CourtNew Jersey Supreme Court

Nicholas C. Montenegro, Brick Town, for defendant-appellant (Wilbert & Montenegro, attorneys; Glenn R. Stern, Lakewood, on the briefs).

Charles W. Hutchinson, Jersey City, for plaintiff-respondent Township of Stafford (Gilmore & Monahan, Toms River, attorneys).

Michael H. Mathis, Tuckerton, submitted a statement in lieu of brief on behalf of defendant-respondent Stafford Township Zoning Board of Adjustment.

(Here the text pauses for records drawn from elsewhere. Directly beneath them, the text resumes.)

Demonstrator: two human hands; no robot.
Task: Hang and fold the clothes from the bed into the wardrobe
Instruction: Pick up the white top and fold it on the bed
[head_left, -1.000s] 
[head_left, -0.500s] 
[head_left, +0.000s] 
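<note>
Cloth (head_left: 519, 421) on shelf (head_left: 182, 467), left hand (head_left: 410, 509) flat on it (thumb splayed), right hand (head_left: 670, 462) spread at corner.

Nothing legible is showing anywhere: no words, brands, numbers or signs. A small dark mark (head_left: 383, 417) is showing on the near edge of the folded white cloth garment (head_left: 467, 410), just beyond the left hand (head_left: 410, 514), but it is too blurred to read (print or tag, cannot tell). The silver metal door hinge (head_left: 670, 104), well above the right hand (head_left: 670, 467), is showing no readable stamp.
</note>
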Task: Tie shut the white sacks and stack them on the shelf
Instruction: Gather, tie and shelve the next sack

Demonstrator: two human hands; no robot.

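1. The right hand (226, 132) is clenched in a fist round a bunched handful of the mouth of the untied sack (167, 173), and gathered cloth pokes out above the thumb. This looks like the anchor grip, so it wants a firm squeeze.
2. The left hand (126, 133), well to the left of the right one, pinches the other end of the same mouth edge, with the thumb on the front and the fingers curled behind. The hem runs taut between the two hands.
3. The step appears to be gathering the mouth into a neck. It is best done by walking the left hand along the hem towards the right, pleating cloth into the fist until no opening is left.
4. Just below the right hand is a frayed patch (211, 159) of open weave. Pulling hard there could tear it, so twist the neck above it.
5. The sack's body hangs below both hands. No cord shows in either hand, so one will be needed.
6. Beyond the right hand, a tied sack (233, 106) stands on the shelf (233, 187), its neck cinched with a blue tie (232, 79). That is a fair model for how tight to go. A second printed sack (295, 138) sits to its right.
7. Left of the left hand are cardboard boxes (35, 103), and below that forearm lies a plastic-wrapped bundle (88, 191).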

The opinion of the Court was delivered by

GARIBALDI, J.

In Paruszewski v. Township of Elsinboro, 154 N.J. 45, 51, 711 A.2d 273, 276 (1998), also decided today, we held that in certain limited circumstances a municipal governing body has standing to appear before the zoning board of adjustment to oppose a nonconforming use certification petition. In this appeal, we consider whether a municipal governing body has standing to challenge the certification of a nonconforming use by the zoning board. To resolve that question, we first must determine whether an applicant seeking certification of a preexisting nonconforming use, pursuant to N.J.S.A. 40:55D-68 ("Section 68"), must comply with the notice requirements, pursuant to N.J.S.A. 40:55D-12 ("Section 12"), of the Municipal Land Use Law ("MLUL"), N.J.S.A. 40:55D-1 to -136.

I

Petitioner Hugh Schultz ("petitioner") owns property at Lot 12, Block 229 in Stafford Township. On that property, petitioner operates his business, Manahawkin Auto Sales. Petitioner also used adjoining Lot 13 to display and store cars. On January 26, 1995, Jeffrey Pharo ("Pharo"), a Deputy Code Enforcement Officer, served petitioner with a violation notice, informing him that his "car business was being operated on [Lot 13] in violation of the Stafford Code." Pursuant to the Stafford Zoning Code, Lot 13 was located in a residential/local business zone that did not allow the display and storage of cars as a permitted use.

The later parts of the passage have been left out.